Since the records include pictures, leave those out while you reproduce exactly and only the lines from the one containing "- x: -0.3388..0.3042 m" through the one containing "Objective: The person", inclusive.

Source records:
____

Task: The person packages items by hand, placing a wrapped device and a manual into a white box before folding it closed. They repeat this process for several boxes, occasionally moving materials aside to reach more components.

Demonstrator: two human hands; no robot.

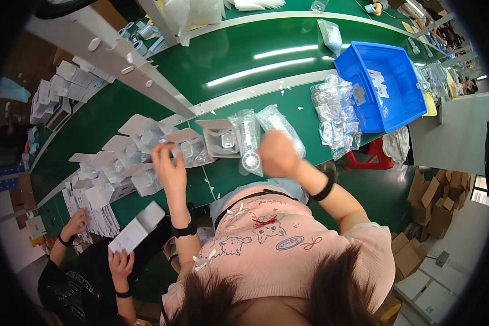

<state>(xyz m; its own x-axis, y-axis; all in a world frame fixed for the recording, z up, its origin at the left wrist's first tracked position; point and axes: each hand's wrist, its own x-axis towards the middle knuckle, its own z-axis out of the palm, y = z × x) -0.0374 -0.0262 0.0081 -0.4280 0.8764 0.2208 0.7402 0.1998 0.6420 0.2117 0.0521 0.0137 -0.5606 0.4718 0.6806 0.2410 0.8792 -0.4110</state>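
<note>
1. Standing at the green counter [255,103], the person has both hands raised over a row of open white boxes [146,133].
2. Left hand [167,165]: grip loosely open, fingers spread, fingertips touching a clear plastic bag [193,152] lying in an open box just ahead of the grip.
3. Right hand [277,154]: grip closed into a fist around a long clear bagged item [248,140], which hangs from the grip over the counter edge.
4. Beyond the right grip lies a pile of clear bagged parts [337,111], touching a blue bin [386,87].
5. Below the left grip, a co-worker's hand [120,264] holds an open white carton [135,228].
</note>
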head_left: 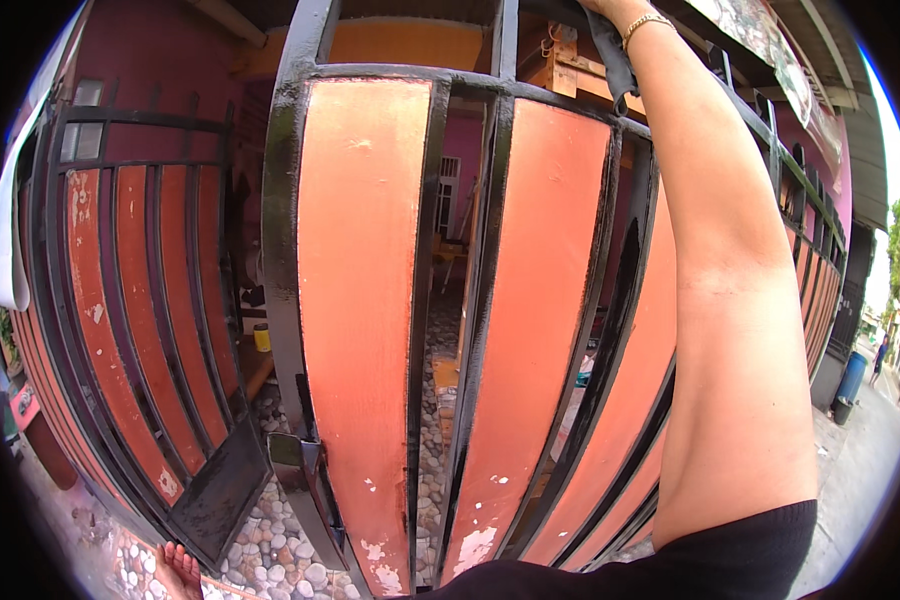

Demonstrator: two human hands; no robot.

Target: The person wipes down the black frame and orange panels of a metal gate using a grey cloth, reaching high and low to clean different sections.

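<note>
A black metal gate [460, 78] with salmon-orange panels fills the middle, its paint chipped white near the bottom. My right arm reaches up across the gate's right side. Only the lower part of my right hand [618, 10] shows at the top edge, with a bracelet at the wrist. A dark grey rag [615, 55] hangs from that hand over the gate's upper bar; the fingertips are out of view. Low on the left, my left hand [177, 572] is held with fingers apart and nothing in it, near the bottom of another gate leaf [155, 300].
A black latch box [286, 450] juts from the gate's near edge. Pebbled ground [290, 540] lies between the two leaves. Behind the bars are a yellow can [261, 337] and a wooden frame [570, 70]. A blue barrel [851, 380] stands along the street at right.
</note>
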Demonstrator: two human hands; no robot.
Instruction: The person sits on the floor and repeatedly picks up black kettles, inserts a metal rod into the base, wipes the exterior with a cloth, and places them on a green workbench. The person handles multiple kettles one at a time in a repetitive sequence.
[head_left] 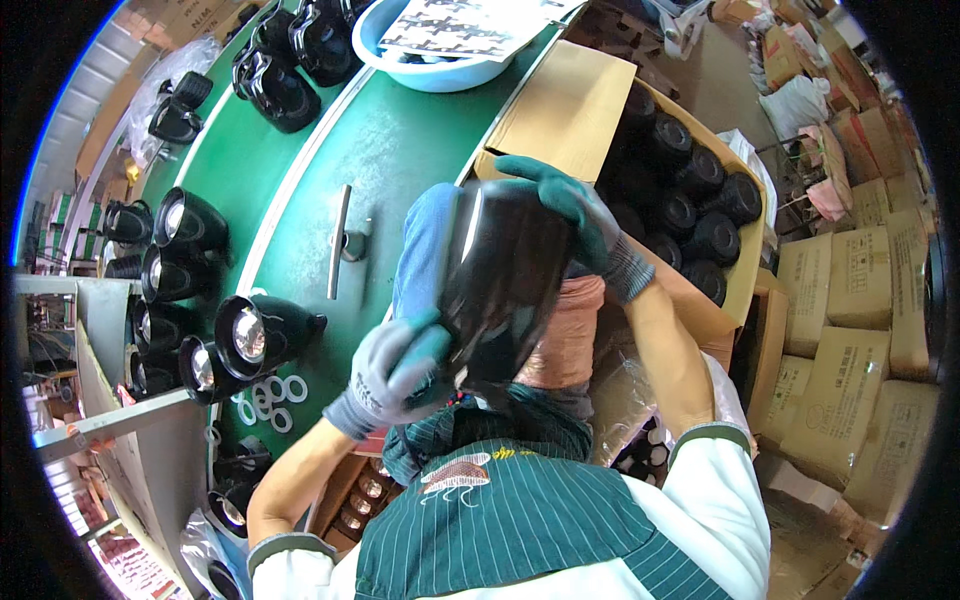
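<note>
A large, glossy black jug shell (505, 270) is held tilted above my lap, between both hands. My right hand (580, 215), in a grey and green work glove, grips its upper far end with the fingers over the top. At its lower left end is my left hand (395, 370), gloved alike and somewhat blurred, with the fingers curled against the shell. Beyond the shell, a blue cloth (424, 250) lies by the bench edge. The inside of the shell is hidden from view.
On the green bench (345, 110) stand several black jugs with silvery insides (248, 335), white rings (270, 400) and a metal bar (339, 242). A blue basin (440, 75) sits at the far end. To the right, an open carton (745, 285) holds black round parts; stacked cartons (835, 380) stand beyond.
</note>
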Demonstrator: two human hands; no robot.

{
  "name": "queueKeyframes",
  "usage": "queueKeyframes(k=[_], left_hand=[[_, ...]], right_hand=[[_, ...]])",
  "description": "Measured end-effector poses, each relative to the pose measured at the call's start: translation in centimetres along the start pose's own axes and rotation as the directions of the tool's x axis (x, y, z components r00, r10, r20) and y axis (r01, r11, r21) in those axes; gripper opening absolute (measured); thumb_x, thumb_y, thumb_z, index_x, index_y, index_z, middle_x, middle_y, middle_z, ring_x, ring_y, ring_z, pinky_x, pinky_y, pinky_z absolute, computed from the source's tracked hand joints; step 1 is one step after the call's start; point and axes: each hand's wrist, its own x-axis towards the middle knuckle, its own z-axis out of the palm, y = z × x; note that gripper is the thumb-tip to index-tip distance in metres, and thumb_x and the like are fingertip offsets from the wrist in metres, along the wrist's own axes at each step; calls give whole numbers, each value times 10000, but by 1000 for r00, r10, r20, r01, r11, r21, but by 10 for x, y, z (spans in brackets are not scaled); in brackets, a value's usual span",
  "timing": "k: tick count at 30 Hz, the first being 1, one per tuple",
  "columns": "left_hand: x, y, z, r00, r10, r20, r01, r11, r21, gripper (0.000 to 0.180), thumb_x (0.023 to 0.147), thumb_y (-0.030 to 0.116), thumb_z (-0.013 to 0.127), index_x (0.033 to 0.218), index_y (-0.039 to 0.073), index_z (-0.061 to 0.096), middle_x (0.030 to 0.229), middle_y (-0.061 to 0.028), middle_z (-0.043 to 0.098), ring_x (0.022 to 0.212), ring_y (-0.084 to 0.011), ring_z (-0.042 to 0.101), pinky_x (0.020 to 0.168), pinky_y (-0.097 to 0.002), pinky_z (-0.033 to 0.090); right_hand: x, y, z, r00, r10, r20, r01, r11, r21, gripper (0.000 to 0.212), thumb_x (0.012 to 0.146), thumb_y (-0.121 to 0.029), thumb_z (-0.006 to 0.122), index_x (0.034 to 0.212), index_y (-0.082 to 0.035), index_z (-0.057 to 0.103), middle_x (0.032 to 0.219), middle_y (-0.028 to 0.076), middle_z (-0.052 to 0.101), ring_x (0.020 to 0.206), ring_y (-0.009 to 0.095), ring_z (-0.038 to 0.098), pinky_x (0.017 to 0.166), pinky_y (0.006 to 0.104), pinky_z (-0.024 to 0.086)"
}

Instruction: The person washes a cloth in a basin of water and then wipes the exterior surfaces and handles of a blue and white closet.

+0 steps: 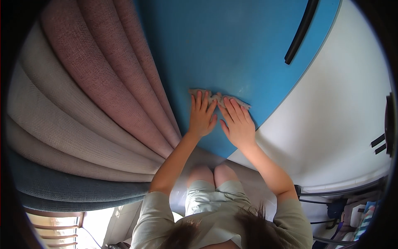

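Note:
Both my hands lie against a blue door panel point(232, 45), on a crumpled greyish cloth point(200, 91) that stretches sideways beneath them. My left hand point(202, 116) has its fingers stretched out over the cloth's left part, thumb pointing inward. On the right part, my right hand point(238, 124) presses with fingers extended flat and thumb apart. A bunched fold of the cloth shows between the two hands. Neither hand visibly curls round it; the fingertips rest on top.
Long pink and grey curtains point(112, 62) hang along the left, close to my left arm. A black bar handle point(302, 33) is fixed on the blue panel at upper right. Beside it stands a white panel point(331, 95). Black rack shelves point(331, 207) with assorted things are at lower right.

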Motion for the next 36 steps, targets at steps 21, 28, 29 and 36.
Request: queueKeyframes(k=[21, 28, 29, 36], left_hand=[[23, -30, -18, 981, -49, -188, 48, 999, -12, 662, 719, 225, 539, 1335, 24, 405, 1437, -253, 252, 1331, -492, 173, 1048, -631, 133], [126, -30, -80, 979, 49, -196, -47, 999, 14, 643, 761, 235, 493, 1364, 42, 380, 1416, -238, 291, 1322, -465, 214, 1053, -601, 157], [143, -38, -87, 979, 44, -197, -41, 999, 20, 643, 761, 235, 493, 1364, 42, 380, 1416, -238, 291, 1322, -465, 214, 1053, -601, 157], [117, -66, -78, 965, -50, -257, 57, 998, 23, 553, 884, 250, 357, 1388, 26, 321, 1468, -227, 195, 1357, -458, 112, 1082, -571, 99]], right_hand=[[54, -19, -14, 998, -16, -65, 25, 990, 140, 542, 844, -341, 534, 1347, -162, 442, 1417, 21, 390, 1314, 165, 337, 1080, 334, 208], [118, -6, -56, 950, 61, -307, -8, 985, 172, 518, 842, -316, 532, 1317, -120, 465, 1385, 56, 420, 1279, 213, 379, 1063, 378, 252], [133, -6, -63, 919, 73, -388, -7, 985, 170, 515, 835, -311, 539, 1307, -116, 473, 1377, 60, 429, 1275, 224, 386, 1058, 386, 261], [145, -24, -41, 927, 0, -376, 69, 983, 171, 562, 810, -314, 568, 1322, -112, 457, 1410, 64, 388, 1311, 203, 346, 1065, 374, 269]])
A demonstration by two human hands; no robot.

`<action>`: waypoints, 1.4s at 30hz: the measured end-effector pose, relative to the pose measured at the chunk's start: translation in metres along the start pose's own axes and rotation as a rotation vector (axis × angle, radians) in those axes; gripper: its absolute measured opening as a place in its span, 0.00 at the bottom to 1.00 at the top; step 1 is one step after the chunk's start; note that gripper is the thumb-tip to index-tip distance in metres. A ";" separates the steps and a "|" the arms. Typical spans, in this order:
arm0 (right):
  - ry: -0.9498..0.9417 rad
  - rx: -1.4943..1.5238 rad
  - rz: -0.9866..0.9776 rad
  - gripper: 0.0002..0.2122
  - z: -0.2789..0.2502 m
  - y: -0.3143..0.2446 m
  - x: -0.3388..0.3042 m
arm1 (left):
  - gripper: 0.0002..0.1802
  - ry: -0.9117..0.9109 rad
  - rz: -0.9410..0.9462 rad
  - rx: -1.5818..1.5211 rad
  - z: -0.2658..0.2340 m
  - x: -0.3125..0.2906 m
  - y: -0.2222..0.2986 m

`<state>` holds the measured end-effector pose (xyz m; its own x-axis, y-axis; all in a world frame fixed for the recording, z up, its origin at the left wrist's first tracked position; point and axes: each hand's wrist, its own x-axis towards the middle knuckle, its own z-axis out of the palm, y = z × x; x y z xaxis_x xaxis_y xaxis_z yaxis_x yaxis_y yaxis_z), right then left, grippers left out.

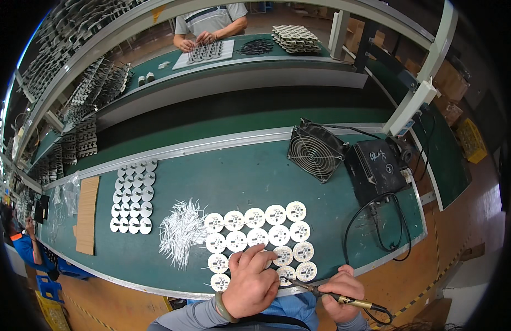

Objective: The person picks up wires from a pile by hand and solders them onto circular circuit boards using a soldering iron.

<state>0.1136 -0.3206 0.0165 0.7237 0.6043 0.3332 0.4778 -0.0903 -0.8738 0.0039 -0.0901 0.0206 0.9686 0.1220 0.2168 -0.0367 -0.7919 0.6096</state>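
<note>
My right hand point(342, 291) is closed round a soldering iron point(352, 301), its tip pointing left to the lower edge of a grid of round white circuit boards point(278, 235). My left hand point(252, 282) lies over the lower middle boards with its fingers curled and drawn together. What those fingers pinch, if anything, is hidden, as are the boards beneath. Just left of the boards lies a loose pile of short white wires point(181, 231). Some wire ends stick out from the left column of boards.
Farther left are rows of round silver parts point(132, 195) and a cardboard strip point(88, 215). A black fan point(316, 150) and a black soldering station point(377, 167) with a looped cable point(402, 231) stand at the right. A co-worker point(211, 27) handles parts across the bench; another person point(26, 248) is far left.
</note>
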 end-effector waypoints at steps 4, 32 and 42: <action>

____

**OUTPUT OF THE EXERCISE**.
  - x: -0.3388..0.3042 m
arm1 (left):
  - gripper: 0.0002..0.1802
  - ry: -0.9117..0.9109 rad
  - rz: -0.9410..0.9462 rad
  - rx: -1.5818..1.5211 rad
  - z: -0.2658..0.2340 m
  - x: -0.3125..0.2906 m
  - y: -0.2222..0.2986 m

`<state>` holds the measured end-effector pose (xyz m; its own x-axis, y-axis; all in a world frame fixed for the recording, z up, its origin at the left wrist's first tracked position; point and axes: each hand's wrist, its own x-axis towards the middle knuckle, its own z-axis out of the palm, y = z × x; x y z xaxis_x xaxis_y xaxis_z yaxis_x yaxis_y yaxis_z), right then left, grippers left out.


Objective: The person picks up wires from a pile by hand and solders them onto circular circuit boards using a soldering iron.

Nothing remains to be answered in this exercise.